--- Try it ---
Lines to return, exactly: from the line with "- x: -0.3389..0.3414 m" to the line with "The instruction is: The" in the entries below, both included.

Data records
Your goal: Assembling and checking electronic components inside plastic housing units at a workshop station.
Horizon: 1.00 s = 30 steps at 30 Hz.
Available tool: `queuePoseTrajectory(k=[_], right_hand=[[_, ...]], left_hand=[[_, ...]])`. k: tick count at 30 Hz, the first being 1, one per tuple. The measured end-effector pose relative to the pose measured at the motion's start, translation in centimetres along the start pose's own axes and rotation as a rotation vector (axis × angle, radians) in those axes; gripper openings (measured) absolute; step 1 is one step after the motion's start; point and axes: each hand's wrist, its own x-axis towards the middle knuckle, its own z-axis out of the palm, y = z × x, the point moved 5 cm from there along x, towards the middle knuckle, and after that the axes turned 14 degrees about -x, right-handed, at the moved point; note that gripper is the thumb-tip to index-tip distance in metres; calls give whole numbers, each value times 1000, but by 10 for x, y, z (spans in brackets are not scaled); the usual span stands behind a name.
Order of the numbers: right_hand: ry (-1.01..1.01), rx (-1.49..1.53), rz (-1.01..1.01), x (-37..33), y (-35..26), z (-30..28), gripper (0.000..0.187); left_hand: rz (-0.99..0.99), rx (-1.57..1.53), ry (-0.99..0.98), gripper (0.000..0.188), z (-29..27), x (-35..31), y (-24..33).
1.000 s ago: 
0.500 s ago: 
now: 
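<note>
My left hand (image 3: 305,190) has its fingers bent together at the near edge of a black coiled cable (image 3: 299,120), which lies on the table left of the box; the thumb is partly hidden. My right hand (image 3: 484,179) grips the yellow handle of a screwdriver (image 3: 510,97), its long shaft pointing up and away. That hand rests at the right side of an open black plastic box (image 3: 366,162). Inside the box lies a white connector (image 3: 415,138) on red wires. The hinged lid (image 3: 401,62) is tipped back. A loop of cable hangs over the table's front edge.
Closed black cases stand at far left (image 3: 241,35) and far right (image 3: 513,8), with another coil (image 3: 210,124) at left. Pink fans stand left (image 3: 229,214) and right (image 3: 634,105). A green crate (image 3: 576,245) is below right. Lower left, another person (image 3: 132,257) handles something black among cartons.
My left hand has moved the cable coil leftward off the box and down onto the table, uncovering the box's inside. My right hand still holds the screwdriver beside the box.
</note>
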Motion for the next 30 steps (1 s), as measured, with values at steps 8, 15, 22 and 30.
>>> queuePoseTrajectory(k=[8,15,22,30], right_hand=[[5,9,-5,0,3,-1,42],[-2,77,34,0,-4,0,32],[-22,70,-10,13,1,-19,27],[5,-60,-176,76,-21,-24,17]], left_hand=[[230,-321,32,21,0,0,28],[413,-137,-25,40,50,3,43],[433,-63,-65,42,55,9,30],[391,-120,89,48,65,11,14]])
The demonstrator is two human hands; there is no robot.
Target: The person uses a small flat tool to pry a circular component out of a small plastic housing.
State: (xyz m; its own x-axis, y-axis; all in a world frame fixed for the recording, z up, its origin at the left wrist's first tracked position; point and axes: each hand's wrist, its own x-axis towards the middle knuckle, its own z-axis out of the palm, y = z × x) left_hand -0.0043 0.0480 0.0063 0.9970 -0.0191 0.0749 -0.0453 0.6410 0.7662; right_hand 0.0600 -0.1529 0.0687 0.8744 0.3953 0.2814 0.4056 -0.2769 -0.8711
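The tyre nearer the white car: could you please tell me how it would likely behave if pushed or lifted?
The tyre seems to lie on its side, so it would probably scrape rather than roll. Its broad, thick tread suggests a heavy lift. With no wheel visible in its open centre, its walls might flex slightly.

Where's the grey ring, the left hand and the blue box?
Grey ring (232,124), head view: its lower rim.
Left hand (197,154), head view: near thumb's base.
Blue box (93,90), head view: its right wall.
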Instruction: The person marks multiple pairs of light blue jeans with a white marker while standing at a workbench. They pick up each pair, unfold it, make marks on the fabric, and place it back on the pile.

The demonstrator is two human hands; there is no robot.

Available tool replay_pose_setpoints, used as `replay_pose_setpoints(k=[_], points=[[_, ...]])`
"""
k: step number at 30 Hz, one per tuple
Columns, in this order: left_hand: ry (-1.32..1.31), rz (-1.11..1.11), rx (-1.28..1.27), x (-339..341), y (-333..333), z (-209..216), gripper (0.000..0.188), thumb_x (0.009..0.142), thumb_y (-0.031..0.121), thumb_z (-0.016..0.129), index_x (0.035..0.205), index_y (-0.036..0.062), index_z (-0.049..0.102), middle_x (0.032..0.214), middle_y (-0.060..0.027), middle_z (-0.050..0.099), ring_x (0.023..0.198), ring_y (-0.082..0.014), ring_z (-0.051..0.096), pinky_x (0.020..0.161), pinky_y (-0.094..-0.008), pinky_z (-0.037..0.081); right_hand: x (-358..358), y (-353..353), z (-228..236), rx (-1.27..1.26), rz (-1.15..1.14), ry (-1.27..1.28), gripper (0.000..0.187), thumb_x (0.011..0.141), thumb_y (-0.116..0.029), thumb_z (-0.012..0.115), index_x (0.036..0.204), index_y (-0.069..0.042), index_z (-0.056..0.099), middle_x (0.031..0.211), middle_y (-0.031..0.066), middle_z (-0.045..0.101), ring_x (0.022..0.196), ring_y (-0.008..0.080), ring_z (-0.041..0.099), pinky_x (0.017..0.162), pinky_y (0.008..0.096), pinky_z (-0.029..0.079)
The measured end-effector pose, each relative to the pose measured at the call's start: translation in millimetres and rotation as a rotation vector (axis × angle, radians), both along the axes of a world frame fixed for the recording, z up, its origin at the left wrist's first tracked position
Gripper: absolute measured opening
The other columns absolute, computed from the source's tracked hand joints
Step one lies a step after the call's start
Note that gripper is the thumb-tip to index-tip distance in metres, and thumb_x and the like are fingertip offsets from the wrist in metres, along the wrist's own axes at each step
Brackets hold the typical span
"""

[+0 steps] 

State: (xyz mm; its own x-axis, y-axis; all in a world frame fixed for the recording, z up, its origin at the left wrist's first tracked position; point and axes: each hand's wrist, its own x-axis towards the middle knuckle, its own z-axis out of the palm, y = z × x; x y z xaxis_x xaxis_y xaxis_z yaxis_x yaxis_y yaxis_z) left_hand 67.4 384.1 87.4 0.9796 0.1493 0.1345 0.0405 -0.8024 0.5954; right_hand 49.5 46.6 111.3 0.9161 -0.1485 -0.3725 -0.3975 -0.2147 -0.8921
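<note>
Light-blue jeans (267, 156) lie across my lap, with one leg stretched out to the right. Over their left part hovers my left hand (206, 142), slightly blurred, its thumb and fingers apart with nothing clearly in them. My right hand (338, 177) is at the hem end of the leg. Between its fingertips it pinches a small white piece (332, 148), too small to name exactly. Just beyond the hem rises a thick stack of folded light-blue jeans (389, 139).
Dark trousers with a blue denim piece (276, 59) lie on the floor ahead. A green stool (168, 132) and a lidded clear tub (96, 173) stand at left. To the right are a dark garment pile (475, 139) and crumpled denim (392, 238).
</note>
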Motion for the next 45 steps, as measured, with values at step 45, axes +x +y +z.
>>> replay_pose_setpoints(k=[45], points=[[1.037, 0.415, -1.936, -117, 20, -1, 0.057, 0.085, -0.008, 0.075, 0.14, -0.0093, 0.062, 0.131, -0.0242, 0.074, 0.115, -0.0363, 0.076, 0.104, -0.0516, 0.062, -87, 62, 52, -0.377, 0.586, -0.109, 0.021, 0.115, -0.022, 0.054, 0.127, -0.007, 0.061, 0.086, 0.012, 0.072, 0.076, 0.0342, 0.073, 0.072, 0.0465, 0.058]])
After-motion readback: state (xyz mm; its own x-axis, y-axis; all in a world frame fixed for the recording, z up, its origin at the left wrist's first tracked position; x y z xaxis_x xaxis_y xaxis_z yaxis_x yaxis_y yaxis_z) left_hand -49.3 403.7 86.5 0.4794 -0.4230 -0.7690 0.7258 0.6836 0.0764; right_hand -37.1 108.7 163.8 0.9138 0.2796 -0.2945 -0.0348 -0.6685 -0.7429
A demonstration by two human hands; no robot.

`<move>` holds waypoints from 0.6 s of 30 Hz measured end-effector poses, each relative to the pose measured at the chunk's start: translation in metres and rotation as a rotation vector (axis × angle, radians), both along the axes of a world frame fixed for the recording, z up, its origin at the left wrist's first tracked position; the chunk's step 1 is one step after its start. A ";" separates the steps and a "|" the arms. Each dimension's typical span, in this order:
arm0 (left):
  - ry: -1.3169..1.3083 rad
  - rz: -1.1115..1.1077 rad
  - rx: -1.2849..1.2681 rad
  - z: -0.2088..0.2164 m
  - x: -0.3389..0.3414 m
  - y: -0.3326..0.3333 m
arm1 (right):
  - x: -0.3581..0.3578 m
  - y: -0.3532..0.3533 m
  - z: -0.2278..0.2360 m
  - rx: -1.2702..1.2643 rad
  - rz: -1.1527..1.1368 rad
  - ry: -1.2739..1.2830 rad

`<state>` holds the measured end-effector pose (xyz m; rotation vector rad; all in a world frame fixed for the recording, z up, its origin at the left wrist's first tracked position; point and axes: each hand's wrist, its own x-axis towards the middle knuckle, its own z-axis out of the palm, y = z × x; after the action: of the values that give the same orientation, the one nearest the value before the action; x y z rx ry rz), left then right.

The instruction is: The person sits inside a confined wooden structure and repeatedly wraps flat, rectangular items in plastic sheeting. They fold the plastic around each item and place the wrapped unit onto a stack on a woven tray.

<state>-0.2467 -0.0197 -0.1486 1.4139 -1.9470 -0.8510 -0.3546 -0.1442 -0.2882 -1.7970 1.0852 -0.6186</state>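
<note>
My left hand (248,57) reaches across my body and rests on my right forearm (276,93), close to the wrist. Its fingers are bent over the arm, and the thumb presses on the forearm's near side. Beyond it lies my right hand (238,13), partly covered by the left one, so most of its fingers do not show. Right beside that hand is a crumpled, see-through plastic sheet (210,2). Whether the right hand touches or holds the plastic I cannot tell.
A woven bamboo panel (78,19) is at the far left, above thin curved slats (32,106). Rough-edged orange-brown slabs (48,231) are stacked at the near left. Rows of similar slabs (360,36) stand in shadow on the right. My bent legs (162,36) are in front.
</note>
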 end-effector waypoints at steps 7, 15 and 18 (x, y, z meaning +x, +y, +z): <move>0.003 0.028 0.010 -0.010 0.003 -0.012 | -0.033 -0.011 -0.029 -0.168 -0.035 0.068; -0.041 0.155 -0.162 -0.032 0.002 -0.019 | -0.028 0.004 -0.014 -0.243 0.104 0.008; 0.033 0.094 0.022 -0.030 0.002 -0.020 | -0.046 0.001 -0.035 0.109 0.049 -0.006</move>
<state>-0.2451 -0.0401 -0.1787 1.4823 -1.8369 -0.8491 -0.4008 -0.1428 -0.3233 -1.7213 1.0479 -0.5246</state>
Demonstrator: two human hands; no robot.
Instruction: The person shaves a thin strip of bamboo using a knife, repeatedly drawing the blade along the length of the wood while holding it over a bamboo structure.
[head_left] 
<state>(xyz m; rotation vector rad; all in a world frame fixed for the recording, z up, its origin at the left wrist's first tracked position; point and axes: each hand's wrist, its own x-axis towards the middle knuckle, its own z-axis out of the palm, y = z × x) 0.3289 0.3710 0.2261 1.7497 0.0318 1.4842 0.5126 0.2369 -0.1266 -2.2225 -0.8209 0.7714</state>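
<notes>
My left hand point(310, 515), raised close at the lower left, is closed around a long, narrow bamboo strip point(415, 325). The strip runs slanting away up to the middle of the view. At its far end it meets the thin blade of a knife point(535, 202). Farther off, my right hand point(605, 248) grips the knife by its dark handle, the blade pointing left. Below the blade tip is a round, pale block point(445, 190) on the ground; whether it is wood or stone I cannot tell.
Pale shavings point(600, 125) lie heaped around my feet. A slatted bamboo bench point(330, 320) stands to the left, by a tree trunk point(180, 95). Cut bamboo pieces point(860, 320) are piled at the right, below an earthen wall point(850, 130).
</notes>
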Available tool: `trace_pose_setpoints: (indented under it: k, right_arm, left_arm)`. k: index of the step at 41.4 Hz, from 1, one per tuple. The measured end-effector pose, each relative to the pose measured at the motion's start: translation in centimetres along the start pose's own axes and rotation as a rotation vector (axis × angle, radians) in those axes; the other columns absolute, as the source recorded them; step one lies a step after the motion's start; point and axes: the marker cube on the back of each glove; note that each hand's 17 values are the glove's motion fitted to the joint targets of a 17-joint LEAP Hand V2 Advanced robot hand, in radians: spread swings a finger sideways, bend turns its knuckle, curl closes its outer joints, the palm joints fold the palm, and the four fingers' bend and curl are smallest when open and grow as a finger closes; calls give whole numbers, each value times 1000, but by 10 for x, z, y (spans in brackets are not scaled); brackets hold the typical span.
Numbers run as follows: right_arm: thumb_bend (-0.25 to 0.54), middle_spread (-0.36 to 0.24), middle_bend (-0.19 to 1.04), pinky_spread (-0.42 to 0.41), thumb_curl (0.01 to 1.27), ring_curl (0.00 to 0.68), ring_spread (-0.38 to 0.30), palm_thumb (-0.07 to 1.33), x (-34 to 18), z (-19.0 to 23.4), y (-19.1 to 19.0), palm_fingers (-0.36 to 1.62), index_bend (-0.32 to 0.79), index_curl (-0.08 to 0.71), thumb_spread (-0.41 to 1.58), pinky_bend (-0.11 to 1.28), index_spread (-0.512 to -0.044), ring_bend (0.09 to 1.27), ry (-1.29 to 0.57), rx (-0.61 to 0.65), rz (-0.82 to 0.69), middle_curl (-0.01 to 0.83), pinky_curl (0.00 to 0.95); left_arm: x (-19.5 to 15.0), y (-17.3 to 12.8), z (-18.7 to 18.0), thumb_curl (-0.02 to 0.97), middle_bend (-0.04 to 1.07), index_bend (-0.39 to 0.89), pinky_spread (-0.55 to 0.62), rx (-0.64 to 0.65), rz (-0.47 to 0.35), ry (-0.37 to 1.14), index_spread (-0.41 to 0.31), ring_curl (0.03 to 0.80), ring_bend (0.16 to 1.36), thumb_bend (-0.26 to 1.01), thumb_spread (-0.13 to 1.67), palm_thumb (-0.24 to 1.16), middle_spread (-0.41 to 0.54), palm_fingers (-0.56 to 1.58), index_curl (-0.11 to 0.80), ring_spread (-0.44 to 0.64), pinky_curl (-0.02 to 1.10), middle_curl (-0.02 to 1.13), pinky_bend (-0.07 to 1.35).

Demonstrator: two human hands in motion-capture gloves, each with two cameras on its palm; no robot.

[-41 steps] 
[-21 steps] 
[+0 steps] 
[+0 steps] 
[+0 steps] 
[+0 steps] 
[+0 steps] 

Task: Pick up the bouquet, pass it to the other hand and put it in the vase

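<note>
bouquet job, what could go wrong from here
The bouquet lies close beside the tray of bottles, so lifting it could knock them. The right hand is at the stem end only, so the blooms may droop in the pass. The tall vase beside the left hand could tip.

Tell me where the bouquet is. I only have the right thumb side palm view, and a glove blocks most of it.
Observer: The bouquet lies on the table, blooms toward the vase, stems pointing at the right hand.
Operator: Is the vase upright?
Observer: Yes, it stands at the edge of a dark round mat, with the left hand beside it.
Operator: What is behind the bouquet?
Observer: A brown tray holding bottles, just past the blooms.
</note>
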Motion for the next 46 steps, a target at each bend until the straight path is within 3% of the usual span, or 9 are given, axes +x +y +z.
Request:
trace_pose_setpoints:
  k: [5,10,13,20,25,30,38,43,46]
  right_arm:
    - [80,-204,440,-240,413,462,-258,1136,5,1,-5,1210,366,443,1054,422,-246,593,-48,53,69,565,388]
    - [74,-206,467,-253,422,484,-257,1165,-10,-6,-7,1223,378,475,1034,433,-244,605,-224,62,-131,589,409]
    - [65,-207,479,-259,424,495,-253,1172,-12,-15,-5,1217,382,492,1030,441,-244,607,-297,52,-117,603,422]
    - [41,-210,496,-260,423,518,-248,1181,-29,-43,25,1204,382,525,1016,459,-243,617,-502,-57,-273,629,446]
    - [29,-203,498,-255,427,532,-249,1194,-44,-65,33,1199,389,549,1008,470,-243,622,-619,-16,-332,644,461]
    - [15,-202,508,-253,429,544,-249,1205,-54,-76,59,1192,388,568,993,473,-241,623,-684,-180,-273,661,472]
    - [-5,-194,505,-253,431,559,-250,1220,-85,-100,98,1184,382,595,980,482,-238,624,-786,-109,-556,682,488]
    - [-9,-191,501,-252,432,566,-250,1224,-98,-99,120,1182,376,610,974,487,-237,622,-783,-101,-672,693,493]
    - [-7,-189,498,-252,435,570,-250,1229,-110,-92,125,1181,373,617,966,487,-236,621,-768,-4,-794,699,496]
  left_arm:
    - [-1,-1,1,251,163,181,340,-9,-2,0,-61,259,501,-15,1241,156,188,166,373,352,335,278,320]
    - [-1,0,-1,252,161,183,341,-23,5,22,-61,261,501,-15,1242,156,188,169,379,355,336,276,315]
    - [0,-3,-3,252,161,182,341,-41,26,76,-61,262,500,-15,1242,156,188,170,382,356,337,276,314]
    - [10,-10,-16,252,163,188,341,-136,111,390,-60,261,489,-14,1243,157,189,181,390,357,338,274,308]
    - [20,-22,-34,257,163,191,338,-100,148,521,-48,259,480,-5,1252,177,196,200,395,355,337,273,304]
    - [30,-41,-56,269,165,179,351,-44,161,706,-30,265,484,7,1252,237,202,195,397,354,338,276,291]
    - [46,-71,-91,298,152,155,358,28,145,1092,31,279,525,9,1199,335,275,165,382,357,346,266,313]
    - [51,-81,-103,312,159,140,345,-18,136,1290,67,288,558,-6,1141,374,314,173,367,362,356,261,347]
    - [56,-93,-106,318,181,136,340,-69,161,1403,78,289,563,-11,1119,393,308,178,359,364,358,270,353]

--- Exercise response ---
  - x: -0.3389..0.3414 m
  - y: -0.3326..0.3333 m
arm1 (right):
  - x: -0.3581..0.3578 m
  - y: -0.3532..0.3533 m
  - z: -0.2278..0.2360 m
  - rx: -1.2702..1.2643 rad
  - rz: -1.1527..1.1368 rad
  - ry: -1.2739..1.2830 rad

`<state>` holds the measured end-effector pose (xyz m; rotation vector rad; all in a world frame fixed for the recording, z up, its origin at the left wrist's first tracked position; point and axes: each hand's wrist, its own x-axis towards the middle knuckle, its own z-axis out of the palm, y = z × x; after the action: of the values that give the same orientation, the one nearest the value before the action; x y z rx ry rz), left then right.

The instruction is: The person sits inside a confined wooden structure and repeatedly wraps flat, rectangular items in plastic sheeting. They fold the plastic around each item and place the wrapped unit onto a stack on a woven tray.

This completes the required output.